HappyHorse 1.0 is now accessible to creators and enterprise customers globally via HappyHorse official website and through API service on Alibaba Cloud Model Studio, while individual users can experience the model through Alibaba’s consumer facing AI application Qwen App.
And it’s pretty amazing!
Advanced Video Generation and Editing with Exceptional Aestetic Expression
HappyHorse 1.0 supports Text-to-Video (T2V), Image-to-Video (I2V), and Subject-to-Video (S2V) generation — enabling users to create video from a text prompt, animate a still image into a video clip, or insert a specific subject from a reference image into a generated video while preserving their appearance and identity.
The model supports generation of up to 15 seconds of 1080p video with multiple shots, and delivers synchronized audio-visual output — including lip-synced dialogue, ambient soundscapes, and emotionally expressive vocal performances — for a fully immersive viewing experience. It excels in cinematic framing with wide apertures, the model can easily convey a strong atmospheric mood, delivering refined texture and detail, as well as rich spatial depth and visual layering.

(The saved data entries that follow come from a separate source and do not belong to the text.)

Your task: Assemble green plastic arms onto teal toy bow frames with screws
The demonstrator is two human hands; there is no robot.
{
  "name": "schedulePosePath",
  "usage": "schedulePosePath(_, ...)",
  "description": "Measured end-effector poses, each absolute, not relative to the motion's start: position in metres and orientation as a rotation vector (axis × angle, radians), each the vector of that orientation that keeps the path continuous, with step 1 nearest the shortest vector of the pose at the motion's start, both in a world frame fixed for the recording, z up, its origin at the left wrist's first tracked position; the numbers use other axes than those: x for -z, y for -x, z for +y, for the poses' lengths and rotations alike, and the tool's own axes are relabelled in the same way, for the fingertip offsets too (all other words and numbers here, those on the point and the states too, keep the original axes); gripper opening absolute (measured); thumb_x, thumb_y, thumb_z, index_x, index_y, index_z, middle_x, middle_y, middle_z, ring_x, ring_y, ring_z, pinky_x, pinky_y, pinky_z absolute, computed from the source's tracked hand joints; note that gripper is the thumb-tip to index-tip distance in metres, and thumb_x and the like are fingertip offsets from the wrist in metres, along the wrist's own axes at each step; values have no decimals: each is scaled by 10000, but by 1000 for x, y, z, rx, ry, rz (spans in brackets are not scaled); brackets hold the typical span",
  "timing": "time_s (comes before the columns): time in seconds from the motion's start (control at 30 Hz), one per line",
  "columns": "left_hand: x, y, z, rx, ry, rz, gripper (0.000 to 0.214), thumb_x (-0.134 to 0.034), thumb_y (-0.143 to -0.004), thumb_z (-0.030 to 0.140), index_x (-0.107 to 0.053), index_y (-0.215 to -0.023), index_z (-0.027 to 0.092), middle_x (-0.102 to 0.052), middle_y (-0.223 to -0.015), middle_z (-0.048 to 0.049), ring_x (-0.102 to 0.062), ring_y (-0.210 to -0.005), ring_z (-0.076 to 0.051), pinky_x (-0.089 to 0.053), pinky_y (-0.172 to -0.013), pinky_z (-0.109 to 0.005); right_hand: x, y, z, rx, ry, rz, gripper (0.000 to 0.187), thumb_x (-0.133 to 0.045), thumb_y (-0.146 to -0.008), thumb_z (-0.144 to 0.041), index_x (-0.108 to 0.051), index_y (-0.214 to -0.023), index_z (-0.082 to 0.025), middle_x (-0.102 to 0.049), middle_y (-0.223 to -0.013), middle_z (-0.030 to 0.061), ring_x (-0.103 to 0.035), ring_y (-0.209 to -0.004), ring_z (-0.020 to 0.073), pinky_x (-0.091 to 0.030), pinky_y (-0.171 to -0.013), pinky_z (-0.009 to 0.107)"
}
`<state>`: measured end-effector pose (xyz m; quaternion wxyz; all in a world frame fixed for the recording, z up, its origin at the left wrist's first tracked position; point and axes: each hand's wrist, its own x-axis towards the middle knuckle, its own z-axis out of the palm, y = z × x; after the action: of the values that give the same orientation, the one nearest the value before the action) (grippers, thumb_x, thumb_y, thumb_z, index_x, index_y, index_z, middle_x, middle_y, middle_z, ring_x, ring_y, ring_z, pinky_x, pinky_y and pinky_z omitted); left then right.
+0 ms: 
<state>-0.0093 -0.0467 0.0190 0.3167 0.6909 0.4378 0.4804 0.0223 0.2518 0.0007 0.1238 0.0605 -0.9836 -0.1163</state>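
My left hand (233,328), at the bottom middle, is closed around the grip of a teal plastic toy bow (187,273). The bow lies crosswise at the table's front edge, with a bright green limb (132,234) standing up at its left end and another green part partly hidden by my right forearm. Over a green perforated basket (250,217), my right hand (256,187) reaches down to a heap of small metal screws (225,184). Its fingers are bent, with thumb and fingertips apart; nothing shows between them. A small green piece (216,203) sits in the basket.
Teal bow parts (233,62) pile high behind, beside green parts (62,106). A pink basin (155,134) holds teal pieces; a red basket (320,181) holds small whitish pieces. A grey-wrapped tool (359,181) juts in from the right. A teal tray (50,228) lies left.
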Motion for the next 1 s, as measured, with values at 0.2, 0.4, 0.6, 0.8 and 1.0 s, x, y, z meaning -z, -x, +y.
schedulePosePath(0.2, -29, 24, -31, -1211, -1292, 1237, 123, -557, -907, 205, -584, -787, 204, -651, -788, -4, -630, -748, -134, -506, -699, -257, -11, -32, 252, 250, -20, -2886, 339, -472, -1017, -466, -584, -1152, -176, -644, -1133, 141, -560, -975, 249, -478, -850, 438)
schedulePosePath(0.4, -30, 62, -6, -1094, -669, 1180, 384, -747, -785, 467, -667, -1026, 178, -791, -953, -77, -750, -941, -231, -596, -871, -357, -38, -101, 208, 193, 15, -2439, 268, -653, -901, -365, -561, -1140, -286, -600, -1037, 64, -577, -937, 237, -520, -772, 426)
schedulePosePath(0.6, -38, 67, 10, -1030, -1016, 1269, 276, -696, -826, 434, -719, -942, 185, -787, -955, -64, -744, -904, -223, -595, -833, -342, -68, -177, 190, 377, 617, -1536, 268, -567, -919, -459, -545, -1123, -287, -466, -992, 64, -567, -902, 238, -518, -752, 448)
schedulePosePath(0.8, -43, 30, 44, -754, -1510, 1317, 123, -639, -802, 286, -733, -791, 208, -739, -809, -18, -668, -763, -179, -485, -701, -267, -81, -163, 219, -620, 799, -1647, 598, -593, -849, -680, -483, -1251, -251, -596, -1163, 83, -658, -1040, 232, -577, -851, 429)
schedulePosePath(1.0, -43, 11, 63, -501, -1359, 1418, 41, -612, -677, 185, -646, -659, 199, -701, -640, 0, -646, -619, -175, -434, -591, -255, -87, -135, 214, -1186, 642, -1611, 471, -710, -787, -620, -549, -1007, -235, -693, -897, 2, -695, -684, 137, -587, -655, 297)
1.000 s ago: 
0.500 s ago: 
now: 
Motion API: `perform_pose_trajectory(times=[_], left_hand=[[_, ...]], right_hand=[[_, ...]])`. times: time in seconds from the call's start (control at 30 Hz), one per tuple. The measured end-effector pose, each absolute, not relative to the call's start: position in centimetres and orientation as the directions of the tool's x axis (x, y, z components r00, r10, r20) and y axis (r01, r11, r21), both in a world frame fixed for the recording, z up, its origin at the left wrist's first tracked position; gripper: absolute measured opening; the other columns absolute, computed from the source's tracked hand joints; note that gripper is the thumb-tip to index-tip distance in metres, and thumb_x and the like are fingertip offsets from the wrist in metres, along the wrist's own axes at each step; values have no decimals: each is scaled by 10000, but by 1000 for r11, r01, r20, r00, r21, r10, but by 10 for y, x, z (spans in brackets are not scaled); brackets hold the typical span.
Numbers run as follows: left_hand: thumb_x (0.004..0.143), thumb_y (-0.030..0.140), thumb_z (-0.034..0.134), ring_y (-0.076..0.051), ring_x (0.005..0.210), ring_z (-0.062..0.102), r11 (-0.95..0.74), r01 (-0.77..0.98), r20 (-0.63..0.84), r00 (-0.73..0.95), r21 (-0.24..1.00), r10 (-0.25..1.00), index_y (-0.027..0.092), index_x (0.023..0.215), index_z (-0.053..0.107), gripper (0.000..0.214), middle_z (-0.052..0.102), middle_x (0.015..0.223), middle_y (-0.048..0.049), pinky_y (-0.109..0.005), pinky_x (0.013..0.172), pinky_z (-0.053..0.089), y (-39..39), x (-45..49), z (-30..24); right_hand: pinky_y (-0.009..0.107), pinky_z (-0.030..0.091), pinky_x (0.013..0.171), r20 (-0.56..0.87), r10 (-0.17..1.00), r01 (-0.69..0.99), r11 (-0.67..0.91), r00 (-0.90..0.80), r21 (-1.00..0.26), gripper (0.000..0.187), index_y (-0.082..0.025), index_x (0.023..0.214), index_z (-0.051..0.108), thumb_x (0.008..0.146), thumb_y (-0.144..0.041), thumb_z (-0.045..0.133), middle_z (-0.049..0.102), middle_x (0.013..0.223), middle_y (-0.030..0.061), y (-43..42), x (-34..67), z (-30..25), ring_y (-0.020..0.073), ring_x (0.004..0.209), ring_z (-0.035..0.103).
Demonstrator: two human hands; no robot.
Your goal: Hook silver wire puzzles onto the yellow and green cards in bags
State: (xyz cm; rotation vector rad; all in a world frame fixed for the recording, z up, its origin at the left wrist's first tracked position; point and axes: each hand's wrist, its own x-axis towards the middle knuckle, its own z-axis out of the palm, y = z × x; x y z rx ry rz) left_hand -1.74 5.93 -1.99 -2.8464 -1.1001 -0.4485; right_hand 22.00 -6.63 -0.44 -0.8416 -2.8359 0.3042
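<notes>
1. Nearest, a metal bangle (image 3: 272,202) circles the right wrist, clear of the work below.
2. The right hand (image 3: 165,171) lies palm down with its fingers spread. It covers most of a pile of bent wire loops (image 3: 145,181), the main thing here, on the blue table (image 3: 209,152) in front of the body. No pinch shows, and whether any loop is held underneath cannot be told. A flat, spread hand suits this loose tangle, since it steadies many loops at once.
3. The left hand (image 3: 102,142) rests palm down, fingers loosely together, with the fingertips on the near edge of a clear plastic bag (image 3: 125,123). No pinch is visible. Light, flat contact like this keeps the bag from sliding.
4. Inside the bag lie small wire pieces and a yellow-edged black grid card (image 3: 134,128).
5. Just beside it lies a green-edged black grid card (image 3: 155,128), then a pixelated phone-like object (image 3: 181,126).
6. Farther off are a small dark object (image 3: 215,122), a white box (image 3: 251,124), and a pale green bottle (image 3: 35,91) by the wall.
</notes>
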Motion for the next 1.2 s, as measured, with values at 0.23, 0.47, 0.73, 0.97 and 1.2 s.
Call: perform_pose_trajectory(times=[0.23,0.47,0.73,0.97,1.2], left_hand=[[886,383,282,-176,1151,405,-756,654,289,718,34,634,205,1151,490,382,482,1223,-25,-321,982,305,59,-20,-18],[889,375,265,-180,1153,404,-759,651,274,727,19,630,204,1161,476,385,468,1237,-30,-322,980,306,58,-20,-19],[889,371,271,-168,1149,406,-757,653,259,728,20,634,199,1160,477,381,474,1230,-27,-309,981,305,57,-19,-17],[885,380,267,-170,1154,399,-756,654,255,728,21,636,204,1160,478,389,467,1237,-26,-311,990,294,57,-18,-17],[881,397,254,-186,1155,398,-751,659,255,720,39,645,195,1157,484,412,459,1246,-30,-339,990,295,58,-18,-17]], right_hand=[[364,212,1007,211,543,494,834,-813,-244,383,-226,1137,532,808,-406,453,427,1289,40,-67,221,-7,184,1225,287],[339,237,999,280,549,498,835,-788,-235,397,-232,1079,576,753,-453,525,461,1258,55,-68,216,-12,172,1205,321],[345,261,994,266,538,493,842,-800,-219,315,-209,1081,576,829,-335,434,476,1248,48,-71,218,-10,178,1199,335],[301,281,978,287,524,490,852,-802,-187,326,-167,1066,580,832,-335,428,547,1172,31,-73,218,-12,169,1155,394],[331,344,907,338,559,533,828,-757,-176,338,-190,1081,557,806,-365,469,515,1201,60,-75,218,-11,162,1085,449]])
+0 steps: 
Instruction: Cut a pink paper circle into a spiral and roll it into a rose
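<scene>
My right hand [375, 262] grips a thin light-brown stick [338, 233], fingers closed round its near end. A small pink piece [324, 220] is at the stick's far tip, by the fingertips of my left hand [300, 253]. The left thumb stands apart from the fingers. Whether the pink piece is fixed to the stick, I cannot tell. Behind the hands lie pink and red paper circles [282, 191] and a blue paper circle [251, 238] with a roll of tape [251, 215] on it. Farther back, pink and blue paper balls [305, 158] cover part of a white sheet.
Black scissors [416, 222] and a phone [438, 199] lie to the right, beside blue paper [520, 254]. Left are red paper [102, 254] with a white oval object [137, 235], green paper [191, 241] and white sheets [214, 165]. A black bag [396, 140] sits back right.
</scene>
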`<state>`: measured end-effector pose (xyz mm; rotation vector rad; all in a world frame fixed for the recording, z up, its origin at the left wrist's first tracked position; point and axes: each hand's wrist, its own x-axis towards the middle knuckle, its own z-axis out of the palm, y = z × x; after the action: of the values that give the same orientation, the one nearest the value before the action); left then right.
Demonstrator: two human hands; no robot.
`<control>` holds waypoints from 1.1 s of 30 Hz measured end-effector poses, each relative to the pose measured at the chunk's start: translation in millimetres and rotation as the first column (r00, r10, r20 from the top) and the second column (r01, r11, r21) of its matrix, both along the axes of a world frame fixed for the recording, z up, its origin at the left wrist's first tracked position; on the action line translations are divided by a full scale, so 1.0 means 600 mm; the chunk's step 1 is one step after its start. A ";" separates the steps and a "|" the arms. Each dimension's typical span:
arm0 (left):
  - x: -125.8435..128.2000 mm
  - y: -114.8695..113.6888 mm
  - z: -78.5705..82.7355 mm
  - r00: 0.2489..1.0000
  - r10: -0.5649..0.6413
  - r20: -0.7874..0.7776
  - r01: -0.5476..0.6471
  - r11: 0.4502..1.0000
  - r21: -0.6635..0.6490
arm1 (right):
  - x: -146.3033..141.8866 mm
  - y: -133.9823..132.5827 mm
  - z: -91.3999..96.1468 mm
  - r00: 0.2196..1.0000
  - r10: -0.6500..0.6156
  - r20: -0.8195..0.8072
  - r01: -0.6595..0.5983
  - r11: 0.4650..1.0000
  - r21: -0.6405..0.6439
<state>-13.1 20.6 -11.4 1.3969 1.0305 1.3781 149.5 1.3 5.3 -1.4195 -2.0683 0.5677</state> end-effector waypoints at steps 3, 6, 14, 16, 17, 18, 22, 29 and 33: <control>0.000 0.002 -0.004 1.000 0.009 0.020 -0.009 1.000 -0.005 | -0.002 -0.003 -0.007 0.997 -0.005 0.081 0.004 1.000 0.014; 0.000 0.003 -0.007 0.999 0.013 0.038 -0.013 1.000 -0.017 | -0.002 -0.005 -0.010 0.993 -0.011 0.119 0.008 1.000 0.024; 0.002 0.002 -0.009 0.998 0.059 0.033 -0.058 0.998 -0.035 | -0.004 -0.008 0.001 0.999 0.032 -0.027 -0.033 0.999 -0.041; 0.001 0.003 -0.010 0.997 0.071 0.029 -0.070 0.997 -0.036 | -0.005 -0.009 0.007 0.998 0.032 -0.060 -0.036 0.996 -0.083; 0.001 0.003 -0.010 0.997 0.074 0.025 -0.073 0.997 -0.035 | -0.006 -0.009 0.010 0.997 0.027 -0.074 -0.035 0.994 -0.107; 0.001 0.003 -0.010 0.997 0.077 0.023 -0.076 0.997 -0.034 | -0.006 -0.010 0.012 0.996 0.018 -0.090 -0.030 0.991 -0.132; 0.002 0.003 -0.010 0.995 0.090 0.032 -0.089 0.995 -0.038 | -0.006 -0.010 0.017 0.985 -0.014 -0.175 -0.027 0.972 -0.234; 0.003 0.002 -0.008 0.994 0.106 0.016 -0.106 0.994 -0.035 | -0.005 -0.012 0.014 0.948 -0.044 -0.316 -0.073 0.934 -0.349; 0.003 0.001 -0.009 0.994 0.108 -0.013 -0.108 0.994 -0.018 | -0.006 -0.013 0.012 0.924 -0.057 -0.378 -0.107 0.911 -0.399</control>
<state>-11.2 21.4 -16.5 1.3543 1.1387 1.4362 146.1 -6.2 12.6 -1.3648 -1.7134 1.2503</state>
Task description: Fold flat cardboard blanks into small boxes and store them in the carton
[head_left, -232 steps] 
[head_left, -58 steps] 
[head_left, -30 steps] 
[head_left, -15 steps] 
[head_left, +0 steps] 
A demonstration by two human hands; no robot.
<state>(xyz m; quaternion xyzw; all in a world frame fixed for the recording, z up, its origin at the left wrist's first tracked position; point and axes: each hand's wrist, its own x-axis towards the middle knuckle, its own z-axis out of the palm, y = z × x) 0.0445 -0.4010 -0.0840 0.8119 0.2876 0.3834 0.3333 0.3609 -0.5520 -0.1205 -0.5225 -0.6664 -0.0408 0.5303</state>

Example of HappyHorse AI generated Video
Text to Video Prompt
A cinematic script scene set in a sun-drenched Parisian café, golden afternoon light spilling through arched windows. A sharp-dressed man in a tailored navy suit sits across from an elegant woman in a flowing crimson dress, half-empty coffee cups between them. The air is thick with unspoken tension. He leans forward, voice low and steady: “You knew from the beginning, didn’t you? That none of this was real.” She holds his gaze without flinching, a ghost of a smile on her lips, slowly stirring her coffee: “Everything was real. That’s exactly what makes it so dangerous.” Cinematic wide-angle composition, warm golden hour lighting, shallow depth of field, film grain texture, muted vintage color palette with deep crimson accents, highly detailed wardrobe and facial expressions, noir romantic aesthetic, emotionally charged atmosphere, European street photography style, dramatic storytelling, 35mm film look.
HappyHorse AI generated video result
Video Editing
Beyond generation, HappyHorse 1.0 offers powerful video editing functions. The Video-to-Video (V2V) function allows users to modify an existing video while preserving its original structure and motion. The Subject-and-Video-to-Video (SV2V) function enables users to seamlessly replace or insert a specific subject from a reference image, while preserving the original video’s motion, composition, and unaffected regions.